Solar UVR’nin, tek başına en önemli predispozan neden olduğuna inanılmaktadır. Ancak, malign melanom lezyonlarının %50’si ışığa maruz kalmayan bölgelerde çıktığına göre diğer faktörlerin de etkileri vardır. Displastik nevüs sendromu ve büyük konjenital melanositik nevüsleri olan bireylerin, melanoma eğilimi olması gelişimsel faktörlerin de etkili olabileceğini düşündürür. Genellikle giysilerin altında kalan deri alanlarının kısa süreli güneş yanıklarının çok zararlı olabileceklerine dair kanıtlar vardır. Bu durum, malign melanomun sık olarak güneş görmeyen yerlerde de görülmesini açıklayabilir.
Epidemiyoloji
Malign melanom puberteden önce nadir olmasına rağmen, her yaşı etkile yebilir. Bütün ırklarda görülür ama, açık tenli beyazlarda daha sık görülür. Akral lentiginöz melanom, zenciler, Japon ve diğer Asyalılarda daha sık görülür. Kayıtlar yapılmaya başladığından beri, sıklığı bütün ülkelerde artmıştır. Artış oranı yılda %7 olarak tespit edilmiştir. Sıklığı, Avustralya’da en fazladır ve açık tenli Avrupalıların yaşadığı sıcak ve güneşli yerlerde yüksek olma eğilimindedir.

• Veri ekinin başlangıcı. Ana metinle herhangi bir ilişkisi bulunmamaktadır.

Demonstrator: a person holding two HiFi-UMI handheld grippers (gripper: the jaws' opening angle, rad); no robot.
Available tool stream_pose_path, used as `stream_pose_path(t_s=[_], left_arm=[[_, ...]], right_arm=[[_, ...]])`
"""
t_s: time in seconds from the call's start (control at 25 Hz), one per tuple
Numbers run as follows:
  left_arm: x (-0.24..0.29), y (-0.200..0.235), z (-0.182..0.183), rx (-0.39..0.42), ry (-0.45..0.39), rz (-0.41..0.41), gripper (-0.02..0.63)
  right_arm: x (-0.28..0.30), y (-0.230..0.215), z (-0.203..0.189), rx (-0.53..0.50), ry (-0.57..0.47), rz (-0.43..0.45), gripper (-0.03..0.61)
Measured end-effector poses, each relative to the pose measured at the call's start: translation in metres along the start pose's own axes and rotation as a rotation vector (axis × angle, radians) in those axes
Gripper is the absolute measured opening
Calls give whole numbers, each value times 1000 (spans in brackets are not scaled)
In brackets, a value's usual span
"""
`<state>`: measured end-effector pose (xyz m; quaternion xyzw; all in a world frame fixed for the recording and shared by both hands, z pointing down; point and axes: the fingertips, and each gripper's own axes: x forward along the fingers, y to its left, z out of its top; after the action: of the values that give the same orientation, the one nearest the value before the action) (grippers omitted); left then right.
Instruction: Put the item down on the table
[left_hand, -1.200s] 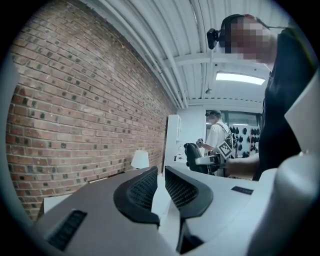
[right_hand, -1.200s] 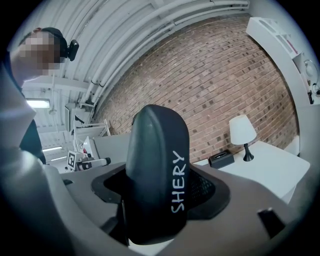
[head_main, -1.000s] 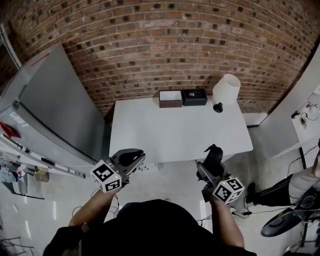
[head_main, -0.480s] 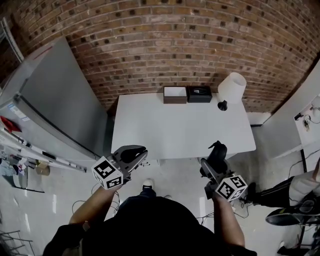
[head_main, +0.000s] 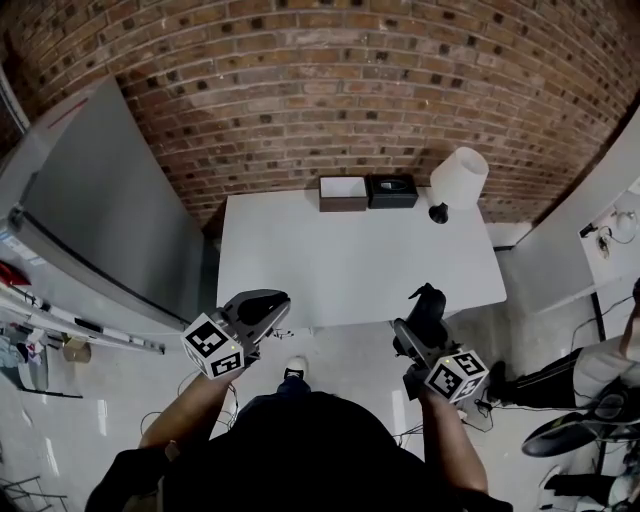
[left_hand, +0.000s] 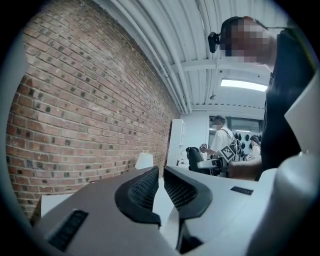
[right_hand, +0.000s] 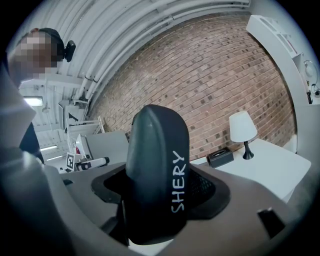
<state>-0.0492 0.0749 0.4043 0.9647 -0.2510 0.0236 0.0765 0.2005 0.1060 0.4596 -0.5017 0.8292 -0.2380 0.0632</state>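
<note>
While the dark case (right_hand: 155, 150) juts forward, right gripper (right_hand: 162, 190) pads (right_hand: 204, 187) clamp it

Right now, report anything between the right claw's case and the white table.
Nothing visible. The right claw holds the dark rounded case by the white table, bare along its near edge; two boxes and a white lamp stand far back.

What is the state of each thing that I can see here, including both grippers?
left gripper: jaws nearly together, narrow gap, nothing between them.
right gripper: closed on the dark item.
dark item: held in the air, not yet on the table.
brown box: open top, at the table's far edge.
lamp: upright on the table.
</note>
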Motion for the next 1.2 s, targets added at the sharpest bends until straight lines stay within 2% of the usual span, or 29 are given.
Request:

Malignant Melanom Tedavisi
En iyi tedavi geniş olarak sağlam deriyi de içine alan eksizyon’ dur. Sınırın genişliği konusunda tartışma vardır. Ancak, 1 cm çapındaki malign melanom lezyonları için, sağlam deriyi içeren eksizyon sınırı en az 2 cm olmalıdır. Aynı zamanda bölgesel lenf düğümlerinin profilaktik olarak çıkarılıp çıkarılmaması konusunda tartışma vardır. Çoğu uzmanın görüşü, geniş eksizyon sonucu yayılımı hakkında klinik kanıtlar olmadığından, çıkarılmaması yönündedir.

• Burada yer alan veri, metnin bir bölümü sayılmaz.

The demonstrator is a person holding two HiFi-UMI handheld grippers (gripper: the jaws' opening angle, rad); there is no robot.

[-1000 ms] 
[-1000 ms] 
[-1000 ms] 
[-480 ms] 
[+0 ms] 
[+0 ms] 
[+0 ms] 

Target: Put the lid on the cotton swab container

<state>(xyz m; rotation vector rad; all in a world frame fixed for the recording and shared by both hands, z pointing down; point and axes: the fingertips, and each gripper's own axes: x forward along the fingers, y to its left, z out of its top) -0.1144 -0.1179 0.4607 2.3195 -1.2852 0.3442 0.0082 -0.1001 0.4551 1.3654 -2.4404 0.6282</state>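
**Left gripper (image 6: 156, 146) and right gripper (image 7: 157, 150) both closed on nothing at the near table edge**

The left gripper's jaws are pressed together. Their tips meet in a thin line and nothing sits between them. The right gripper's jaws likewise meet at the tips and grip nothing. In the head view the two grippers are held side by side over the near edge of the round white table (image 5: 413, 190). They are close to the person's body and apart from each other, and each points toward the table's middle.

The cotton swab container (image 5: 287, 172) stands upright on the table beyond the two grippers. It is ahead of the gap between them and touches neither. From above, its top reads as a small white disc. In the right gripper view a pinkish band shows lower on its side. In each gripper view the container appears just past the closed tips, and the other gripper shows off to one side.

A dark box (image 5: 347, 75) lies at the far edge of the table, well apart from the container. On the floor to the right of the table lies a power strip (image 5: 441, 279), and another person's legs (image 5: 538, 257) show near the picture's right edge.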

Metastatik hastalık kemoterapiye çok az cevap verir. Bazen hiç cevap vermemesine rağmen, bazı hastalarda antimetabolitler ve diğer antikanser ilaçların kombinasyonu ve retinoidler, interferonlar ve interlökin-2 ile metastatik lezyonlarda azalma ve nadiren geçici iyileşmeler sağlanabilir.